CFLs: Good and Bad for the Environment

The irony of the minor energy savings of compact fluorescent (Gore)bulbs: they’re far more hazardous to the environment, en masse, than standard incandescent bulbs. See this MSNBC story (I know, I typically don’t put much stock in MSNBC, either):

When fluorescent bulbs first hit store shelves several years ago, consumers complained about the loud noise they made, their harsh light, their bluish color, their clunky shape and the long time it took for them to warm up.

Since then, the bulbs — known as CFLs — have been revamped, and strict government guidelines have alleviated most of those problems. But while the bulbs are extremely energy-efficient, one problem hasn’t gone away: All CFLs contain mercury, a neurotoxin that can cause kidney and brain damage.

Now I use CFLs in a few lights in my home; typically lights that are left on for long periods of time (security, safety, etc). And I realize the danger they pose if broken. These are not your parent’s light bulbs that, if they broke, could be easily swept up, thrown away, and in the event the broken bulb’s base was stuck in socket, be retrieved with a sliced potato (yeah, that’s old school now).

badCFLNow, like everything else these days, it’s more complicated.
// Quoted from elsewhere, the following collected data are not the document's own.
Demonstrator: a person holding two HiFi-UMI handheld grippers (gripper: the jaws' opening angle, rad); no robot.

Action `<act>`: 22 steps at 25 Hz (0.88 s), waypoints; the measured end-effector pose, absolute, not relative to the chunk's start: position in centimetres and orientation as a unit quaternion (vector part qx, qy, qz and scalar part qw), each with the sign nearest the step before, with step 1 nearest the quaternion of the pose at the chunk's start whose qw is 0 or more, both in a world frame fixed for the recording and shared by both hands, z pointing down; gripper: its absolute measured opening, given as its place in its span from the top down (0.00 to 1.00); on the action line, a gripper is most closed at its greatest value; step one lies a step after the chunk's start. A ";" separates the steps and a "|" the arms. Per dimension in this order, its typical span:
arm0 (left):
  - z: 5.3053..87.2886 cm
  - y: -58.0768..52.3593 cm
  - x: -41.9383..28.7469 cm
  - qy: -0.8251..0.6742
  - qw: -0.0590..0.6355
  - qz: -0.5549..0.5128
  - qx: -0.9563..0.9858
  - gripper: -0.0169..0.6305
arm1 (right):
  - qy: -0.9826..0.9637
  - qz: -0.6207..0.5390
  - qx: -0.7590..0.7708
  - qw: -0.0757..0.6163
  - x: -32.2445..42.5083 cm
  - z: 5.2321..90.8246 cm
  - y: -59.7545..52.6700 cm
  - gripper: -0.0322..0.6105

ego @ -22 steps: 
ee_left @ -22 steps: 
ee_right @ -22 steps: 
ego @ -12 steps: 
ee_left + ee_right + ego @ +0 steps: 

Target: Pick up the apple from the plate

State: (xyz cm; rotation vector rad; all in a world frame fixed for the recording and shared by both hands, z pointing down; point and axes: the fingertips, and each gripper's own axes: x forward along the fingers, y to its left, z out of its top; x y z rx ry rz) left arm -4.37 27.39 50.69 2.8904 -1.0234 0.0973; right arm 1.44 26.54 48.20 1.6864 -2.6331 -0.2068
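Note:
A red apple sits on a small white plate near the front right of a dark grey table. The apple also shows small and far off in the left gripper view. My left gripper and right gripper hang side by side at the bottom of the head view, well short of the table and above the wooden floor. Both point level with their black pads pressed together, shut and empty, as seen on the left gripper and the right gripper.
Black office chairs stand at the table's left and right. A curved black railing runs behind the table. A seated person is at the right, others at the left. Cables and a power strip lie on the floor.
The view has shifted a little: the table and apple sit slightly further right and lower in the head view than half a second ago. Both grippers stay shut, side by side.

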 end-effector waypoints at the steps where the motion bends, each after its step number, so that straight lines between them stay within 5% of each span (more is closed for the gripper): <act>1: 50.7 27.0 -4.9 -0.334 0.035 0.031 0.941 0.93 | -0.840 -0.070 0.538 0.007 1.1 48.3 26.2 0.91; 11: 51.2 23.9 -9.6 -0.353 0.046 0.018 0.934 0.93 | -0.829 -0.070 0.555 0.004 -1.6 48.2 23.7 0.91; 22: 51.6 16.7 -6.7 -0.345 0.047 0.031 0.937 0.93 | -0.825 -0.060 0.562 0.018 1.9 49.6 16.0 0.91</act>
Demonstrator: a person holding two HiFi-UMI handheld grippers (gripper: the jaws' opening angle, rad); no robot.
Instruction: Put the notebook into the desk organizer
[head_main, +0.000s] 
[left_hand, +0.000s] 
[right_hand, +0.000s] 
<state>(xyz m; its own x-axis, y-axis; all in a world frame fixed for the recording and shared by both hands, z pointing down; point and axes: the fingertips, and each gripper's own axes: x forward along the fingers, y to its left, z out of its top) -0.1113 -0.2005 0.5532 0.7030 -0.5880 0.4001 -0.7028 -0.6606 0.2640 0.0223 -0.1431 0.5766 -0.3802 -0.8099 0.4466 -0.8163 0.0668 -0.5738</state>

Toward the end of the linked article are the suggested 15 freaking steps you should take if it breaks in your average bedroom.

I’ll leave the judgement to you, dear reader. Is it worth it?

Maybe the Prospect, Maine woman who was quoted $2,000 for a proper CFL clean-up was a mistake, but are the REAL contaminate risks worth the money you save? After all, it’s for The Environment(tm) (pbuH… heh).

Don’t forget about our now-inexorable march toward government-mandated use of CFLs and other energy-efficient light sources. Ten months ago, congress was debating the issue. Phillips VP at the time said:

“It’s the right thing to do,” says Randall B. Moorhead, vice president for the North American affiliate of Royal Phillips Electronics NV of the Netherlands. “But we’re also hoping we’ll make some money. It’s not entirely altruistic.


And, of course, as of December 19, 2007, it’s now law.  The phase-out of incandescent light is to begin with the 100-watt bulb in 2012 and end in 2014 with the 40-watt.  All light bulbs must use 25 percent to 30 percent less 2014.  And, by 2020, bulbs must be 70 percent more efficient than they are today.

What ever happened to just turning off all non-essential lighting like we used to do?

Interestingly, not all incandescents are going away.  Read the Energy Act… exceptions are made for bulbs that CFLs simply cannot mimic.

Personally, I’m all for LEDs. They are more expensive than even CFLs, but their price continues to drop as technolgoy improves. They are far less toxic than CFLs are, as well.


One thought on “CFLs: Good and Bad for the Environment

  1. Um, hey guys, nobody told me I was trading in my admittedly energy-wasting bulb for something that has more disposal instructions than a nuclear reactor.

    I should have known something was up when Walmart started pushing them– they’re probably made with the toxins left over after the Chinese finish making our kids’ toys.